In the realm of customer acquisition, incentivised referrals are inherently cost-effective compared to traditional marketing channels. Unlike expensive advertising campaigns or extensive outreach efforts, referral programs leverage the existing customer base, effectively transforming loyal clients into brand advocates. This not only reduces the need for substantial advertising budgets but also results in a more efficient allocation of resources. With incentivised referrals, banks can channel their investments more directly towards rewarding their existing customers for successful referrals, rather than pouring vast sums into broad marketing initiatives.
Improved customer loyalty
Implementing incentivised referral programs in banks not only helps attract new customers but also enhances the loyalty of the existing customer base. When customers actively participate in referring friends and family, they become more invested in the bank’s success and reputation. This increased sense of involvement tends to translate into greater loyalty, as these referrers are more likely to stay engaged and satisfied with the bank’s services. Moreover, their personal stake in the bank’s growth encourages them to explore other products and services, thus opening doors for cross-selling and upselling opportunities. The bank can capitalize on this trust and loyalty to introduce additional offerings, which are more likely to be well-received, further boosting revenue and solidifying long-term customer relationships.
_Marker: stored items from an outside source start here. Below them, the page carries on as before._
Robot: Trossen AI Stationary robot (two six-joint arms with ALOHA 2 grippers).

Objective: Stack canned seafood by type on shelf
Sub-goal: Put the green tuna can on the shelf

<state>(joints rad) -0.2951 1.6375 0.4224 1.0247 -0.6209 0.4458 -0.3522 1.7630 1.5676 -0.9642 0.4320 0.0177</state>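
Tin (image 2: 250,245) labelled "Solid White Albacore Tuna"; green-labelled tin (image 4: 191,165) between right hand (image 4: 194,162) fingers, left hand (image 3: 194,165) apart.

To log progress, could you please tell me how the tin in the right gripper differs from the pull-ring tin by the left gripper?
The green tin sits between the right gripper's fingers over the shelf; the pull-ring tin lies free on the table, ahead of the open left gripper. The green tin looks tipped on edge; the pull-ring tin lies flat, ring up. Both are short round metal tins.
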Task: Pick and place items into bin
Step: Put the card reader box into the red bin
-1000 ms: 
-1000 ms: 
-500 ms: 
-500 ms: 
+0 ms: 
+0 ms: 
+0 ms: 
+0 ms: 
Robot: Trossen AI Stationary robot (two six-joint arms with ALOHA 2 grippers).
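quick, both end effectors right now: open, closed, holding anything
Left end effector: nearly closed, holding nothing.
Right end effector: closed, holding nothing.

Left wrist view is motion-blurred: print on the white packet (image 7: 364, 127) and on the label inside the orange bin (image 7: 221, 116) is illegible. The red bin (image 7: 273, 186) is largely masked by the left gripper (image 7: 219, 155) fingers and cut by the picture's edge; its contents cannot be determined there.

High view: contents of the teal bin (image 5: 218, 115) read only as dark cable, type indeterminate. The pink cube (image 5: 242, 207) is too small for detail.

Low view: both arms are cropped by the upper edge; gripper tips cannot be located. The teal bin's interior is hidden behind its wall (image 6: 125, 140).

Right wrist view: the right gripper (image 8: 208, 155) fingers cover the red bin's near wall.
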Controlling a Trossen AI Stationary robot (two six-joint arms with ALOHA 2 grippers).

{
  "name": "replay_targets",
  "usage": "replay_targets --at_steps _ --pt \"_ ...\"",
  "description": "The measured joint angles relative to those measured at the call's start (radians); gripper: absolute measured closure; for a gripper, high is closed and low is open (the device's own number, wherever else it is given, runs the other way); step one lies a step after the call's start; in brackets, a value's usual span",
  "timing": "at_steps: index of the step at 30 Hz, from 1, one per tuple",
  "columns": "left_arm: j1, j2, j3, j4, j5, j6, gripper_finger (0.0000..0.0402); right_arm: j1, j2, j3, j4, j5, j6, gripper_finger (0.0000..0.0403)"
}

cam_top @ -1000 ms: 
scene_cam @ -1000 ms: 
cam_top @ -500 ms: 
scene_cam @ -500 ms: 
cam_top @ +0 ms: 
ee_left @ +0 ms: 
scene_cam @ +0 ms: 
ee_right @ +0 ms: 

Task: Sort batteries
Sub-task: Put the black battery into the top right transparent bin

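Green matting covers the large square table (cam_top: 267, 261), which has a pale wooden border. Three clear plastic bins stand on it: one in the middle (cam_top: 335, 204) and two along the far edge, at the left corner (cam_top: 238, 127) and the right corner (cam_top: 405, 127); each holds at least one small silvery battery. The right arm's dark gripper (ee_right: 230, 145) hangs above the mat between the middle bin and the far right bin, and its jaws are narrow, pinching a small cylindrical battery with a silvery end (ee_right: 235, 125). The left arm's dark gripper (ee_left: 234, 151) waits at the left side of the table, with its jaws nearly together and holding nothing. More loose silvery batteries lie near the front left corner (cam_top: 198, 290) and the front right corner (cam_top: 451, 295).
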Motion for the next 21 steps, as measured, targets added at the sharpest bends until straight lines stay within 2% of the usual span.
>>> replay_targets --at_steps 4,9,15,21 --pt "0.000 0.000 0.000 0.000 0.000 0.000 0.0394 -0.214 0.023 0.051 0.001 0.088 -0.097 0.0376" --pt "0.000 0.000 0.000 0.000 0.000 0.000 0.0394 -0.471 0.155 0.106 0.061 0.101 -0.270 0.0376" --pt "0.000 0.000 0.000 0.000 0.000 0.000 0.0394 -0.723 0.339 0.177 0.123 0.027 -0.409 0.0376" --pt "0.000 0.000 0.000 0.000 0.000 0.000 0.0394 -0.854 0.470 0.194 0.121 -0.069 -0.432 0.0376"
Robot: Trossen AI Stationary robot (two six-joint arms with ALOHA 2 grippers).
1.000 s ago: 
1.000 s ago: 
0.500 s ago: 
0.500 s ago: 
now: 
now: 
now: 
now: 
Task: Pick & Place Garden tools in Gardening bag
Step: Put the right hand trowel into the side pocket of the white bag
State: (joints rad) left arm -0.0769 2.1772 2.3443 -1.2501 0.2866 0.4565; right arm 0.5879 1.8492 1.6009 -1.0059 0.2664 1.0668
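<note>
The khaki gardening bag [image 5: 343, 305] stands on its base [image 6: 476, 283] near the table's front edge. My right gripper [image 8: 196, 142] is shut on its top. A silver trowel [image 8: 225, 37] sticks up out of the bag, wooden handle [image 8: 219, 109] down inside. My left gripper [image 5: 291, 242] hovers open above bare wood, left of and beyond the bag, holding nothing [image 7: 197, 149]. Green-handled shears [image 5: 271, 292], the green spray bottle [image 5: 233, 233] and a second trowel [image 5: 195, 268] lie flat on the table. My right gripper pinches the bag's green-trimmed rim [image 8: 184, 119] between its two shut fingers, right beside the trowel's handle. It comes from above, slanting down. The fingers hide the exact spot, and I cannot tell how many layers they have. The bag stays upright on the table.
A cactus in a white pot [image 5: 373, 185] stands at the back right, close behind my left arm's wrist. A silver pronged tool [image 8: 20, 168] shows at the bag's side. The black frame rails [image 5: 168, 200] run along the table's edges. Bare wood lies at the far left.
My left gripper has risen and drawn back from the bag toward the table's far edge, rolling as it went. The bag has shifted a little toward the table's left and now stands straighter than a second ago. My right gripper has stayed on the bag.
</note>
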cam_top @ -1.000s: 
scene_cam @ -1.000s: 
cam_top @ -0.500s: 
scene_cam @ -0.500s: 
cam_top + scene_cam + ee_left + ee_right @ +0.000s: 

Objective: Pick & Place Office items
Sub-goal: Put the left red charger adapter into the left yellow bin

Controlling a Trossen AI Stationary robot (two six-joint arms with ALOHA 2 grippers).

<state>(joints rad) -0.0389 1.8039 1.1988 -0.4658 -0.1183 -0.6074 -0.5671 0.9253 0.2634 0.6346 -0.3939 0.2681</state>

How to implement a successful incentivised referral program?
Referral programs are not new. Most banks have trialled some version of a referral or Member-Get-Member program with varying degrees of success. So why should banks focus on referrals now? And what should be done differently to ensure they are successful?
Leverage the referrer / referee relationship
Leveraging the referrer/referee relationship is crucial to implement a successful referral program because it taps into the inherent trust and credibility within personal networks. Close friends and family recommendations carry significant weight, making the referral process more authentic and compelling. The Moneythor solution is capable of managing this relationship across both accounts providing rewards to both parties as they complete various tasks and actions.
Be smart with incentives
Being smart with incentives is vital to motivate both referrers and referees. By offering rewards that are attractive and valuable to participants, the program becomes more enticing and increases the likelihood of active engagement and successful referrals. Additionally applying incentives in interesting ways and splitting them across activities can enable banks to spread out the incentives over time.
Do not stop at onboarding
A recurring issue of legacy referral programs is that they used to deliver the referral reward at the time of a successful onboarding and stop there, leading to numerous new customers only completing the process to earn the reward, but disappearing after this initial step. Creating long-running activities post-onboarding for new customers to complete for both they and their referrers to receive the full incentives is a crucial method of modern referral programs. It can further be reinforced by nudging the referrers to nudge their referees into completing those additional steps to maximise their mutual benefits.
Use challenges and gamification techniques
Using challenges and gamification techniques adds an element of fun, driving increased participation and enthusiasm. Creating challenges or incorporating gamified elements into the referral process makes it more enjoyable for participants, encouraging sustained engagement and fostering a sense of competition and achievement throughout the program.